• _YOUR TASK_: The result should be the listing below restated word for word, with images left out.

━━━━━━━━

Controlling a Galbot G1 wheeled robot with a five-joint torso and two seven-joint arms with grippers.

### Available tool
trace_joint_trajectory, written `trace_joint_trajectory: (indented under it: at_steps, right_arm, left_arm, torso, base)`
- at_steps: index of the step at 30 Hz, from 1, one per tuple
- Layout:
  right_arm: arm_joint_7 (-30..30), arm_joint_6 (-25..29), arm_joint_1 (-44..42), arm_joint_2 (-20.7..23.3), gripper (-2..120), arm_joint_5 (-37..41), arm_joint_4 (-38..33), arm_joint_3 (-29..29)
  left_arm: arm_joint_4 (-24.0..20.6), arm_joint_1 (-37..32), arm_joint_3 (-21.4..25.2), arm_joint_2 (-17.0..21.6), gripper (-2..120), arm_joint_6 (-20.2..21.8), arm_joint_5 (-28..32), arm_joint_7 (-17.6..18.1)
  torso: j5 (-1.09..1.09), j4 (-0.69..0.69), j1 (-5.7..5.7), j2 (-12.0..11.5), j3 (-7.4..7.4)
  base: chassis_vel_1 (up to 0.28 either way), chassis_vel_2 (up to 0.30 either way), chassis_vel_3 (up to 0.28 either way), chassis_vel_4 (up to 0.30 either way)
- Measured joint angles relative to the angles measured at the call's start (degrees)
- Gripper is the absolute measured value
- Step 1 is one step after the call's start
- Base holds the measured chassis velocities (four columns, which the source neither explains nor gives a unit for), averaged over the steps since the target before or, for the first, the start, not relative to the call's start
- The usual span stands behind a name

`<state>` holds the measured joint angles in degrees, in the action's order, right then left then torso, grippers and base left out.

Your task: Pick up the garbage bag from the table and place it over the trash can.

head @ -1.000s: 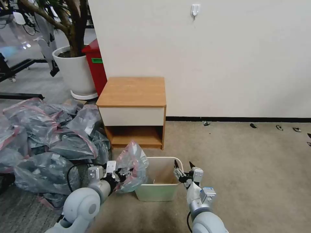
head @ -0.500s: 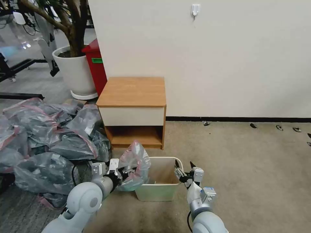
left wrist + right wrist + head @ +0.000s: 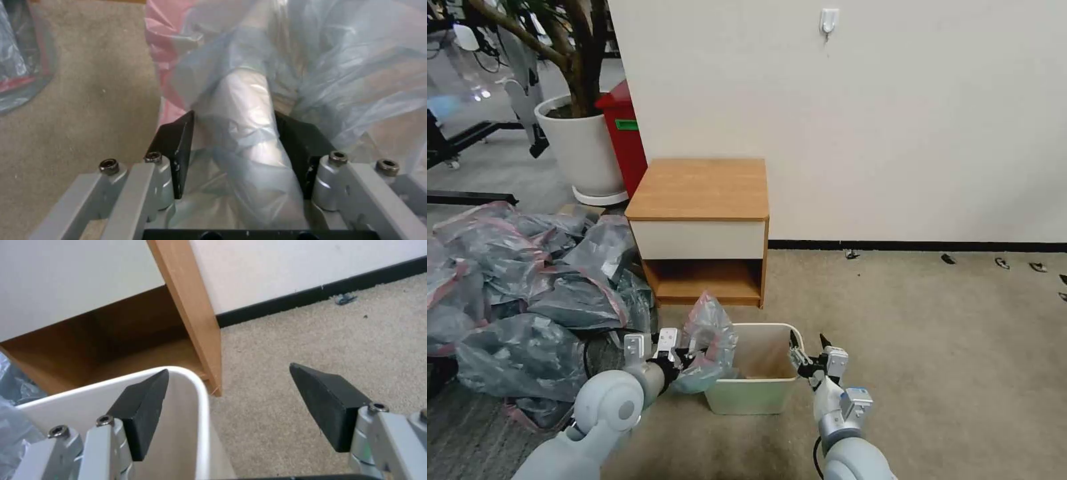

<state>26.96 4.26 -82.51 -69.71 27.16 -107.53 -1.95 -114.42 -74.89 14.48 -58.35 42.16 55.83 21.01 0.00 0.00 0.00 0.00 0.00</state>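
The garbage bag (image 3: 710, 333), translucent grey with a pink-red band, hangs bunched over the left rim of the cream trash can (image 3: 754, 397). My left gripper (image 3: 684, 360) is shut on the garbage bag (image 3: 249, 110). In the left wrist view the left gripper (image 3: 235, 115) has its black fingers on either side of a rounded edge wrapped in the plastic. My right gripper (image 3: 806, 337) is open at the can's far right corner. In the right wrist view the right gripper (image 3: 229, 370) has one finger inside the trash can rim (image 3: 198, 386) and one outside. The table (image 3: 700, 187) stands just behind.
A big heap of grey bags (image 3: 527, 280) covers the floor on the left. Behind it are a white planter (image 3: 580, 150) and a red bin (image 3: 624, 140). The wall runs behind the table. Open carpet (image 3: 927, 347) lies to the right.
My left gripper has carried the bag to the right, from beside the can to over its left rim. The right gripper has barely shifted.
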Motion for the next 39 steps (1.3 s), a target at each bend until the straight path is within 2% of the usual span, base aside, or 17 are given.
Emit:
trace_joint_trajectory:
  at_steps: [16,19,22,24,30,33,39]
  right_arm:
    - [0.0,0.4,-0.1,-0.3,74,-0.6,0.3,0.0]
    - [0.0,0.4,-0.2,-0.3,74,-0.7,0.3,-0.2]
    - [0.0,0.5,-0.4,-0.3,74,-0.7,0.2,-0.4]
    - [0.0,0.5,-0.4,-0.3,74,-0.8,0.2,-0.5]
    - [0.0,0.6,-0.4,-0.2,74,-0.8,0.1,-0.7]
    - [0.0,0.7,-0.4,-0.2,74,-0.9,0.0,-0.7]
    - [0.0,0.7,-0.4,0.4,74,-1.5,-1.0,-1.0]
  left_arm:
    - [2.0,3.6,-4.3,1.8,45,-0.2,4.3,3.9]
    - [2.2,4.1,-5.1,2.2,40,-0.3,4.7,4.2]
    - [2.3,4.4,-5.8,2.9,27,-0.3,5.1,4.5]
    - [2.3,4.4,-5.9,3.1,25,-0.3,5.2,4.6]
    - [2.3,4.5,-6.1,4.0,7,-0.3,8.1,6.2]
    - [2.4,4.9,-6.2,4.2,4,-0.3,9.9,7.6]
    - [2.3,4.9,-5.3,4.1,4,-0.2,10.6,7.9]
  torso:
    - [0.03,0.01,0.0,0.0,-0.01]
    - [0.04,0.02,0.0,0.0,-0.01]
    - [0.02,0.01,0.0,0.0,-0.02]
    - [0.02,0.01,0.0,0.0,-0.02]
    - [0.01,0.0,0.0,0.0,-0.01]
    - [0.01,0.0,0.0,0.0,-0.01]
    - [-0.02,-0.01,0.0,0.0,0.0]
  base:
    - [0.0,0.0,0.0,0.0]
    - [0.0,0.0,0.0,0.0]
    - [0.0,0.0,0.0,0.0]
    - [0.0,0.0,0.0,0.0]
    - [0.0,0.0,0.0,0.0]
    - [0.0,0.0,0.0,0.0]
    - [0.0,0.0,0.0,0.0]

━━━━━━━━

• _OUTPUT_:
Controlling a Galbot G1 wheeled robot with a five-joint torso and two seven-joint arms with grippers.

### Available tool
trace_joint_trajectory, written `trace_joint_trajectory: (indented under it: at_steps, right_arm, left_arm, torso, base)`
- at_steps: index of the step at 30 Hz, from 1, one per tuple
- Layout:
  right_arm: arm_joint_7 (-30..30), arm_joint_6 (-25..29), arm_joint_1 (-44..42), arm_joint_2 (-20.7..23.3), gripper (-2..120), arm_joint_5 (-37..41), arm_joint_4 (-38..33), arm_joint_3 (-29..29)
  left_arm: arm_joint_4 (-24.0..20.6), arm_joint_1 (-37..32), arm_joint_3 (-21.4..25.2), arm_joint_2 (-17.0..21.6), gripper (-2..120), arm_joint_6 (-20.2..21.8), arm_joint_5 (-28..32), arm_joint_7 (-17.6..18.1)
  torso: j5 (-1.09..1.09), j4 (-0.69..0.69), j1 (-5.7..5.7), j2 (-12.0..11.5), j3 (-7.4..7.4)
  base: chassis_vel_1 (up to 0.28 either way), chassis_vel_2 (up to 0.30 either way), chassis_vel_3 (up to 0.28 either way), chassis_vel_4 (up to 0.30 either way)
- Measured joint angles relative to the angles measured at the call's start (degrees)
- Gripper is the absolute measured value
- Step 1 is one step after the call's start
- Base holds the measured chassis velocities (four columns, which the source neither explains nor gives a unit for), averaged over the steps since the target before or, for the first, the start, not relative to the call's start
- The usual span stands behind a name

`<state>` holds the measured joint angles in degrees, in the action's order, right then left then torso, grippers and base left out.

Your task: Pick up the garbage bag from the table and place it over the trash can.

head @ -1.000s: 
head @ -0.500s: 
left wrist + right wrist + head @ +0.000s: 

<state>26.96 4.26 -82.51 -69.71 27.16 -107.53 -1.95 -114.42 -74.89 14.48 -58.35 42.16 55.83 21.01 0.00 0.00 0.00 0.00 0.00</state>
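The garbage bag (image 3: 710, 333), translucent grey with a pink-red band, hangs bunched over the left rim of the cream trash can (image 3: 754, 397). My left gripper (image 3: 684, 360) is shut on the garbage bag (image 3: 249, 110). In the left wrist view the left gripper (image 3: 235, 115) has its black fingers on either side of a rounded edge wrapped in the plastic. My right gripper (image 3: 806, 337) is open at the can's far right corner. In the right wrist view the right gripper (image 3: 229, 370) has one finger inside the trash can rim (image 3: 198, 386) and one outside. The table (image 3: 700, 187) stands just behind.
A big heap of grey bags (image 3: 527, 280) covers the floor on the left. Behind it are a white planter (image 3: 580, 150) and a red bin (image 3: 624, 140). The wall runs behind the table. Open carpet (image 3: 927, 347) lies to the right.
My left gripper has carried the bag to the right, from beside the can to over its left rim. The right gripper has barely shifted.
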Motion for the next 39 steps (1.3 s), a target at each bend until the straight path is within 2% of the usual span, base aside, or 17 are given.
Emit:
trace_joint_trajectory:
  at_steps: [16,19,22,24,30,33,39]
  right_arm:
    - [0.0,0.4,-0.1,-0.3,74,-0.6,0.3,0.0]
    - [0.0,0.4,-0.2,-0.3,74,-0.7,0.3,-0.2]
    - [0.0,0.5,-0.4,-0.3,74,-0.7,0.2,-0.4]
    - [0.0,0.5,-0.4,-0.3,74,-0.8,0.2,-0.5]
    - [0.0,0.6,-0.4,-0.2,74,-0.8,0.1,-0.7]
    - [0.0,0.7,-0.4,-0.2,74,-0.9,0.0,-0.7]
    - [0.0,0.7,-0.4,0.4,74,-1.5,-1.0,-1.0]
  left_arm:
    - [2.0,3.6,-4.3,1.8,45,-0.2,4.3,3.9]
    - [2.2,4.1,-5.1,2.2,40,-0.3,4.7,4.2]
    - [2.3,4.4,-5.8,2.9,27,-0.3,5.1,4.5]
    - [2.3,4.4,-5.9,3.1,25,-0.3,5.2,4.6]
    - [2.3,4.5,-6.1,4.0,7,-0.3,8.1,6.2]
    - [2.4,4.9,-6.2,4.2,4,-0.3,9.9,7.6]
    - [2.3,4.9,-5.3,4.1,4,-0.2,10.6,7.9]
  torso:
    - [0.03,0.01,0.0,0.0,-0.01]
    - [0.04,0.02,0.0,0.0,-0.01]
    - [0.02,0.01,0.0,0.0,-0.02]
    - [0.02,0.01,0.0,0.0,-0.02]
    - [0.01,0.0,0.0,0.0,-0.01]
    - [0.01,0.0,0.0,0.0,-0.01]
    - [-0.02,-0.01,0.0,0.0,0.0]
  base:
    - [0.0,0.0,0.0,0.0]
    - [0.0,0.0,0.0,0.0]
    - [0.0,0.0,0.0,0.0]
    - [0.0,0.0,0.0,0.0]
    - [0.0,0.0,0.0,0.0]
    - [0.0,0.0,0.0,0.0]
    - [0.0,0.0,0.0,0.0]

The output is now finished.